Le morceau You and Your Friends emporte tout sur son passage – rare pour le titre éponyme d’un album puisqu’ils semblent tous souffrir de l’attente trop grande liée à leur place. Le titre fait preuve d’une extrême simplicité, ou plutôt d’une évidence grâce à ce calme dans le chant qui défie même les sons les plus upbeat, une caractéristique du groupe. Sur le refrain de Thursday, guitare saturée et batterie se mélangent pour surprendre. Le groupe souffle sur Your Teeth pour nous offrir ce qu’il fait de mieux, une balade à la prose mélancolique. « For holding her to he. As she grabbed a kiss so tenderly ». Encore un titre qui a l’air un peu anodin à travers son titre comme ses copains Black Licorice et Shampoo Bottles, mais qui en cache bien plus.

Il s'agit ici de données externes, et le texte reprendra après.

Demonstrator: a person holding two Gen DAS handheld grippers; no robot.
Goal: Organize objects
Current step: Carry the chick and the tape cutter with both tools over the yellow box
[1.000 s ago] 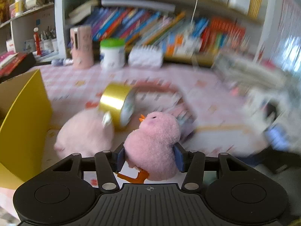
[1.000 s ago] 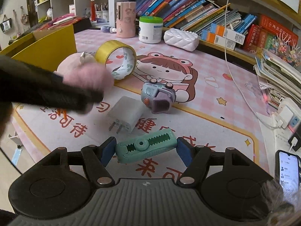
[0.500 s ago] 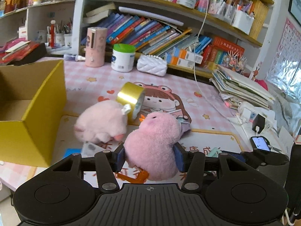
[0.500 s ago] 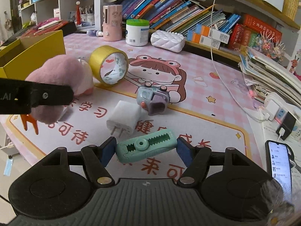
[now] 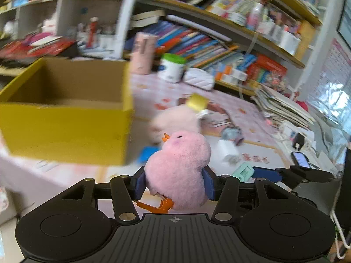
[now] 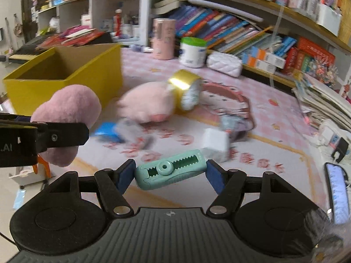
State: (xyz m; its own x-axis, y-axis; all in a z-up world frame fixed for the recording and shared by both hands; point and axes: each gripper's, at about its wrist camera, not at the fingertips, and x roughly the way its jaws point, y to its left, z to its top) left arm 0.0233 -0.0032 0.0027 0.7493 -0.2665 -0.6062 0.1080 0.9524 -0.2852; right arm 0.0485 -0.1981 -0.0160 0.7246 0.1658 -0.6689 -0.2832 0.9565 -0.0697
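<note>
My left gripper [image 5: 174, 184] is shut on a pink plush chick [image 5: 178, 171] with orange feet, held in the air to the right of an open yellow box [image 5: 65, 129]. The chick also shows in the right wrist view [image 6: 65, 114], with the left gripper's arm across it. My right gripper [image 6: 169, 172] is shut on a mint green toothed clip [image 6: 170, 168], held above the mat's front edge. The yellow box [image 6: 65, 72] stands at the table's left.
On the pink mat lie a pale pink plush [image 6: 147, 105], a gold tape roll [image 6: 186, 92], a white charger [image 6: 215, 144], a small blue-grey toy [image 6: 237, 125] and a blue item [image 6: 107, 130]. A phone [image 6: 337, 195] lies right. Bookshelves stand behind.
Both grippers have pulled back and swung left with their loads. The yellow box now looms larger in both views. The image is blurred by motion.
</note>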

Le titre peut-être le plus faible (parce que oui, il en faut bien), c’est Camila, I’m at Home. Un peu à la façon de Chagu’s Sideturn issu de Being So Normal. Un son en milieu d’album qui reste mignon mais sans plus, et donne plus de puissance aux autres titres. Dans ce cas-ci, c’est Second Life with Emily qui prend de la force pour un titre assez diligent qui tombe à pique, nous invitant à « perdre un peu de temps » avec eux (toujours avec plaisir). Figure 8 et Brian’s Movie nous apportent un peu de douceur sur plus ou moins le même tempo, plus la guitare mélancolique et les riffs entêtants. C’est sur ce genre de sons qu’on peut observer la voix de Neil devenir presque fainéante pour se confondre avec la guitare. Parfois c’est réussi, et parfois ça nous empêche de garder la mélodie en tête. Puppy Grin est tout de même là pour rappeler la hargne du groupe et les solos de Chris dont on se languit à chaque fois. Tantôt sur une agressivité retenue, tantôt sur une fainéantise charmante, Peach Pit arrive à nous plonger dans son univers authentique et décalé. Facilement et avec beaucoup de second degré.